Так они расстались, чтобы встретиться вот здесь, в этой палате-лаборатории.
Не помешала ли профессору болезнь лично обратиться к нему, Гроверу? Или он попал в беду?
Здравый смысл подсказывал Гроверу, что благодушие — одна из форм тупости. Правда, излишняя осторожность неприятна. Но основания для раздумий уже есть, а когда думаешь, то видишь вещи с разных сторон.
2
Роберт подвинул стул ближе к кровати и взглянул на больного. Перед ним лежал разбитый параличом старик, похожий на труп. Роберт долго не мог оторвать взгляда от лица Кобрена.
Нет, слава богу, он еще жив. Правда, в полуоткрытых глазах нет и намека на мысль.
— Давно это случилось?
— Более трех недель, — вежливо наклонясь, ответил Стоутмен.
Роберт прикоснулся к безжизненной кисти профессора, как бы нащупывая пульс, и посмотрел на циферблат своих часов. Тонкая, как паутина, секундная стрелка, до того колебавшаяся возле цифры «З», метнулась и замерла неподвижно у цифры «7».
Гровер с трудом удержался от возгласа. В его ручные часы был вмонтирован крохотный индикатор биотоков, изобретенный им и профессором. Опытным путем они установили, что длительное облучение такой силы, какая отклоняет стрелку за цифру «10» на циферблате часов, опасно для человека.
Теперь не оставалось сомнения, что профессор подвергался облучению и его паралич искусственный.
Овладев собой, Роберт медленно встал, внимательно посмотрел в бегающие глаза Стоутмена и как можно более естествен но произнес:
— Да, старику не повезло. Что поделаешь. Будем откровенны?
— Не понимаю вас, мистер Гровер, — удивился Стоутмен.
— Зачем вы облучаете его?
Стоутмен издал нечто нечленораздельное.
— Я обязан знать, — настаивал Роберт.
— Видите ли… Я не медик, и мне трудно разъяснить вам. Наши врачи применяют новый метод лечения.
— Гм… Как вам угодно. — Роберт тщательно подбирал слова, стараясь сыграть роль нагловатого беспринципного бизнесмена. — Но всякая новизна оплачивается в повышенном размере. Как бы вам не пришлось увеличить мне гонорар. Что вы скажете, дорогой мистер Стоутмен?
— Я уверен, мы станем друзьями, мистер Гровер! — расхохотался Стоутмен и хлопнул по плечу молодого ученого. — Вы бестия!
— Но не белокурая, — серьезно ответил Роберт.
— Идемте. Я люблю решать деловые вопросы в деловой обстановке.

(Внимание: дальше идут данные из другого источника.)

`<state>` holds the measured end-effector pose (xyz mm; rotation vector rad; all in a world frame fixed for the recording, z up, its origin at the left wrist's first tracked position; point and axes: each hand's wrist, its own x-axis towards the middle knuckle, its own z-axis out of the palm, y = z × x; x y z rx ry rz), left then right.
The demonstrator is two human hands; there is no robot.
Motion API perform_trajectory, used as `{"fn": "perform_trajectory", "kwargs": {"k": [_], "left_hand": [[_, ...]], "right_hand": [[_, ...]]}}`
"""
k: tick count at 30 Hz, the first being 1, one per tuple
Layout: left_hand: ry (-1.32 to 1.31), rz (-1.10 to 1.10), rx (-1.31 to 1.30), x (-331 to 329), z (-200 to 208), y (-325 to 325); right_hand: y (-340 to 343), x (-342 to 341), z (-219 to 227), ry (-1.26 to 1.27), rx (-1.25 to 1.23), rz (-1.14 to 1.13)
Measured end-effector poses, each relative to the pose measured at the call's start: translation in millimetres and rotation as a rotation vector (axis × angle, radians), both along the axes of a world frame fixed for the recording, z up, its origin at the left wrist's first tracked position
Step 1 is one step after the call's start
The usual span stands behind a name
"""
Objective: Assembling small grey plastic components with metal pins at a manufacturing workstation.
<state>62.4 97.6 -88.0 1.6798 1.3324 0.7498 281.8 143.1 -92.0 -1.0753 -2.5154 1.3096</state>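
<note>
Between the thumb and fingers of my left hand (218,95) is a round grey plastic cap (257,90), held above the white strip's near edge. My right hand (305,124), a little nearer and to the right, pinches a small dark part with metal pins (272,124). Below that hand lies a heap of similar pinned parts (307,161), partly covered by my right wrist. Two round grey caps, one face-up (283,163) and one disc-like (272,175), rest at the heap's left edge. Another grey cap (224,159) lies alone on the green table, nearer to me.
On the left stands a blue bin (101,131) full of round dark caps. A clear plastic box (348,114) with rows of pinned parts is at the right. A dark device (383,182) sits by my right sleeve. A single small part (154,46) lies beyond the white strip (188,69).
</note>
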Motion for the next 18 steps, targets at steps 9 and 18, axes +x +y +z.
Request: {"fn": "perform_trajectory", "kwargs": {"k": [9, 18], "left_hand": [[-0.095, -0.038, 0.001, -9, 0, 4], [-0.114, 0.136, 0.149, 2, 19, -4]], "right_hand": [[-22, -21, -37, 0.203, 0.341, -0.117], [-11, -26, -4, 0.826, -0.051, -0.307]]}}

Роберт выходил первым и выглядел почти веселым: атака удалась, и он уже знал, что его может ожидать здесь, кто будет окружать.
3
Бергоффу исполнилось сорок два — возраст не всегда гарантирующий от мальчишеских поступков, но располагающий расчетливо строить свою дальнейшую жизнь. Основное — расчетливо. Ведь Бергофф был миллионером, деловым человеком, чьи эмоции зависели от состояния счета в банке и масштаба финансовых операций.

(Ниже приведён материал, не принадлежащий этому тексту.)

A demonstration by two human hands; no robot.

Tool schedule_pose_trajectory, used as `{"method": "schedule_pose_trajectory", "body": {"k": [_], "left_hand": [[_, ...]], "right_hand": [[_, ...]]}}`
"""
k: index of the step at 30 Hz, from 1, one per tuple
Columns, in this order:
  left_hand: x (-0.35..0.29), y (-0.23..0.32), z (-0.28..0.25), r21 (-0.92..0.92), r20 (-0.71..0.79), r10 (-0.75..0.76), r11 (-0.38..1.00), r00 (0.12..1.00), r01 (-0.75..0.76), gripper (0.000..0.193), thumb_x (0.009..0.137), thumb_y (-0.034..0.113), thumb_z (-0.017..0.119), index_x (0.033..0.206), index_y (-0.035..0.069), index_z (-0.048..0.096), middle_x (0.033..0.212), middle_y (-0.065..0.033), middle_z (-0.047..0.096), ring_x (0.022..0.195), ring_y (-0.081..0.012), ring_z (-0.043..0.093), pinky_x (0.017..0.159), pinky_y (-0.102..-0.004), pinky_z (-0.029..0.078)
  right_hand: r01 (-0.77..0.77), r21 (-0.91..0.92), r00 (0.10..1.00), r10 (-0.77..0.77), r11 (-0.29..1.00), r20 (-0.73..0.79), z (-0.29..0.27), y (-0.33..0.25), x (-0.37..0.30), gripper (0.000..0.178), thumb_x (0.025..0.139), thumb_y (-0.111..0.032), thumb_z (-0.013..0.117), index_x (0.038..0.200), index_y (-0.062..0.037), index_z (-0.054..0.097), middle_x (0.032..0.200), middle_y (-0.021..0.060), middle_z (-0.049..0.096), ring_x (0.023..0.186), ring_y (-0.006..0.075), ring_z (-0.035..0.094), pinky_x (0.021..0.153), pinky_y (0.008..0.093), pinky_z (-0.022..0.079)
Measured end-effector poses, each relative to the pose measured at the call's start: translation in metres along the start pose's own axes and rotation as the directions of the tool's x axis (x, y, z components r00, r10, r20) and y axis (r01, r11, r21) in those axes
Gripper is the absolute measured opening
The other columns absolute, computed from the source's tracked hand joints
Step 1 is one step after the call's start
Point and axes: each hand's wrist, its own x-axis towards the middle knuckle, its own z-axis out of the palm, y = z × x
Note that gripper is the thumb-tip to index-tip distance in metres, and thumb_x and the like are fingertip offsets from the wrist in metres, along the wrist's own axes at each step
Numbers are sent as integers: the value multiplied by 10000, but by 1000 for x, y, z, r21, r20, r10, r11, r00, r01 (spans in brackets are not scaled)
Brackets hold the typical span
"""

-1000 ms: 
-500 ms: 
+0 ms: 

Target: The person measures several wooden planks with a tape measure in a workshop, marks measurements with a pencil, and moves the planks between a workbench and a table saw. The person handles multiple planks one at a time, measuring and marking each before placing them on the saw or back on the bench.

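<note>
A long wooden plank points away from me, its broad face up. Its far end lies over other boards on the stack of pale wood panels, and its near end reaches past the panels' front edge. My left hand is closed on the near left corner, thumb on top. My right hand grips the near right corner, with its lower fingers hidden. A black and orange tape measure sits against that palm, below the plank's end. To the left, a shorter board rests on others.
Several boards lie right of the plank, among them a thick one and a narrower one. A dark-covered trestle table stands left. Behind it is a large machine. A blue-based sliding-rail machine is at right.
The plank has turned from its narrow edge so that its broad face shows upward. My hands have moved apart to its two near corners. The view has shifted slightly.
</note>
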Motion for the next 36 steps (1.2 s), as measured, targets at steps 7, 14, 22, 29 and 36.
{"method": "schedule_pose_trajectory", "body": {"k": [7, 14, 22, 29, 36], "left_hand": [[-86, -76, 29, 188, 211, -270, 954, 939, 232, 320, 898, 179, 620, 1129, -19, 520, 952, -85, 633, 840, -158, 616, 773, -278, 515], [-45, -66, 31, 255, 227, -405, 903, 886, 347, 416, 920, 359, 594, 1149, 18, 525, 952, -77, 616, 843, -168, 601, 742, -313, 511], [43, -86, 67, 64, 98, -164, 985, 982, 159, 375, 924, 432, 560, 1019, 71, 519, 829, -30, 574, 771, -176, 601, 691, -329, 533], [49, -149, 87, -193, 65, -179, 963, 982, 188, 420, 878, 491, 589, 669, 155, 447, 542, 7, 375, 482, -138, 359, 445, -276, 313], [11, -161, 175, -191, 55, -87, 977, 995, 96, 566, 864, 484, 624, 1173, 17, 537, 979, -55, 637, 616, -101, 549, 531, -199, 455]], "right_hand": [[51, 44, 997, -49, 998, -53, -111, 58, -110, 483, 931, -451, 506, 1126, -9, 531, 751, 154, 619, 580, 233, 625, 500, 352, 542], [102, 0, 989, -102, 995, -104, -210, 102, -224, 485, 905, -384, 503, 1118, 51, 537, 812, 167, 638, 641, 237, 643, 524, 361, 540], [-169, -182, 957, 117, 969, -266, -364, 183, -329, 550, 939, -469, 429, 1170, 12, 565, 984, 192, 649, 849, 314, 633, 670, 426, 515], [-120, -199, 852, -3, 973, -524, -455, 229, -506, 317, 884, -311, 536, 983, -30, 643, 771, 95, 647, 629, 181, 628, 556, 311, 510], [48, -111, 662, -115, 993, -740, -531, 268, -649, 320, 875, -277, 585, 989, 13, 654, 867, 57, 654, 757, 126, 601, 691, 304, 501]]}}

На рыбном рынке Бергофф все еще слыл королем, но конкуренты уже чувствовали его слабость и теснили со всех сторон, одна из которых, как опасался Бергофф, оставалась незащищенной навсегда: имелся в виду его отход от руководства компанией. А как известно, не только рыба гниет с головы, но и рыбное дело вообще…
И все же Бергофф оставался крепким, жизнерадостным дельцом, уверенным в завтрашнем дне, выстоявшим в недавних испытаниях, вызванных скандалом на Пито-Као.